This morning passed inauspiciously. Calm and cool, the sun fading in and out from behind a cover of hazy clouds. I heard a couple wood birds going about their business from the big oaks: a downy woodpecker and a white-breasted nuthatch. By midday clouds had overspread the whole of things, and the temperature had risen to about freezing. Before the sky began spitting snow, I decided to hike Beech Hill.
Several people and at least one dog had walked the upper wooded trail since our recent dusting of snow. The walk up was invigorating, the hill again seeming somehow smaller because of how far through the trees I could see. Ice had made an arabesque on the little brook where the boardwalks are. About half way I paused to admire the panorama of the bay spread wide to the east, invisible in summer. Oddly, I neither saw nor heard a single bird.

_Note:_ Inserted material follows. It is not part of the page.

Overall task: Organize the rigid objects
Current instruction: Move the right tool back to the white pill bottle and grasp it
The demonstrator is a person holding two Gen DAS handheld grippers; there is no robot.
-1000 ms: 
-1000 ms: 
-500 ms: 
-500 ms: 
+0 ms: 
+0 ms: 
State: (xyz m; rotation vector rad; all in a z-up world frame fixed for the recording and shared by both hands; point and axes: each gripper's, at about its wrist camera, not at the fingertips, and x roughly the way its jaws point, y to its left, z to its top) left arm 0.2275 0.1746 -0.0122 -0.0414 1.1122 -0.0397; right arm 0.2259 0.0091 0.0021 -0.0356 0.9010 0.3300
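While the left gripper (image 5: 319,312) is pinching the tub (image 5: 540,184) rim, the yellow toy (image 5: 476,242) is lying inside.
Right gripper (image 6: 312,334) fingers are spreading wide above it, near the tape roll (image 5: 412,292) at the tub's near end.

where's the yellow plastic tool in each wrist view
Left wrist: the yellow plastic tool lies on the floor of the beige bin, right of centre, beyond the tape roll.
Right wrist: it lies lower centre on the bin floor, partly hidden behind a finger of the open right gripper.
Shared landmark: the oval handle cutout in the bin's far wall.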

By the time I reached the upper fields, I’d begun scanning the brush for last spring’s warbler nests. In one place I knew common yellowthroats had successfully fledged a brood, I stopped in some growth I thought might’ve hid their nest. That’s when I heard something move in the undergrowth behind me, on the other side of the path. A faint rush—and what sounded almost like soft, fast breathing. The breathing sound quickly became a faint, rodent-like peeping. I turned but saw no animal in the thicket there, so I stepped slowly to the right to get a better view. And about twenty or thirty feet away, hurrying away across the snow-dusted ground between sticks and branches, I saw a dark, smallish, ground bird. Smaller than a grouse, larger than a woodcock—and anyway, it had a long neck, which it held high. It sort of waddled like a duck. About the only bird in my field guide that comes close to what it looked and sounded like is a sora, but I can’t of course be sure. Crazy.

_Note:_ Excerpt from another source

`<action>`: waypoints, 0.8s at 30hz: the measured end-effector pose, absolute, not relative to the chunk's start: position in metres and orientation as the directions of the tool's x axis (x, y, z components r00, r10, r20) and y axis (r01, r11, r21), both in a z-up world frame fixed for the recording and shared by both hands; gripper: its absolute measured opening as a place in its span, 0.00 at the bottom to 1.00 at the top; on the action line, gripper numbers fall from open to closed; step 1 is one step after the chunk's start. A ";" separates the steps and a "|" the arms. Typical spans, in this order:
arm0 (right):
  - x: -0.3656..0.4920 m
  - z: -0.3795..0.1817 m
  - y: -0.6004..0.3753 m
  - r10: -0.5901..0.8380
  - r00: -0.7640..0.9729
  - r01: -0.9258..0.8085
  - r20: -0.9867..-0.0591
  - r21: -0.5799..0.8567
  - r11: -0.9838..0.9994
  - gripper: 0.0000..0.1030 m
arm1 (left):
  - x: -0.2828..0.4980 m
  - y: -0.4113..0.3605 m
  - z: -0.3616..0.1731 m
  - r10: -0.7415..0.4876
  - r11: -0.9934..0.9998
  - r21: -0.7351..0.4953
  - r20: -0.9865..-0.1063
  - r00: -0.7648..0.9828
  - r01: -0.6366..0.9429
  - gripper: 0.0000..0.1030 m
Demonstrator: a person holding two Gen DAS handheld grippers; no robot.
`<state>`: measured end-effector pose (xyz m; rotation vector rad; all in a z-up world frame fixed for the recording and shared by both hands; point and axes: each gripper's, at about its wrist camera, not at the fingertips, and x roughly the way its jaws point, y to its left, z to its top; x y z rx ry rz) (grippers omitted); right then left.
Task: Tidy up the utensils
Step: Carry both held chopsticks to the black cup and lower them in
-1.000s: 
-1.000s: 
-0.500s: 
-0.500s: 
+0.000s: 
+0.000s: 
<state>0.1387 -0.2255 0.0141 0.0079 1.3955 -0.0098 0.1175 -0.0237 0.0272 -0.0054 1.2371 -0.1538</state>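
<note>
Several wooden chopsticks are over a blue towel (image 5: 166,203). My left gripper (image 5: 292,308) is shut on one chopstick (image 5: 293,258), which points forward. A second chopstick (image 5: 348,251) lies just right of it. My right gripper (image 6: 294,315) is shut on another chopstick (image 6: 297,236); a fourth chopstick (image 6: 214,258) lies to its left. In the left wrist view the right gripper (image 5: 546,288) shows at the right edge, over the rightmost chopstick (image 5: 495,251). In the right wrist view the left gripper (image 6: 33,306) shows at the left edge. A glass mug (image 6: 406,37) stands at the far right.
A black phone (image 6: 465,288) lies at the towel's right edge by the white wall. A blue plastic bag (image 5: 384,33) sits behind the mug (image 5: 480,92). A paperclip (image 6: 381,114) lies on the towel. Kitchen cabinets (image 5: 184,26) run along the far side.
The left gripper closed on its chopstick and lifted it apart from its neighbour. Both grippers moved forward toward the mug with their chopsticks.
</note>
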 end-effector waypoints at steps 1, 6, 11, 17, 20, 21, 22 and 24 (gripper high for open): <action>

Then I saw a pair of off-trail hikers and heard people talking on the path behind me and the barking of a dog, so I made my getaway down the lower trail, following a single track of what appeared to be a woman with a dog. Finally, again nearing the base of the hill, I heard in the distance the calls of chickadees.
By mid-afternoon, light snow had begun to fall and the roads got slick. I saw the usual ring-billed and herring gulls on a trip to town. The temperature rose into the mid-thirties (F) by nightfall, melting much of the new-fallen snow. And just now, at nearly midnight—the new year, the new decade—clouds are obscuring the blue moon.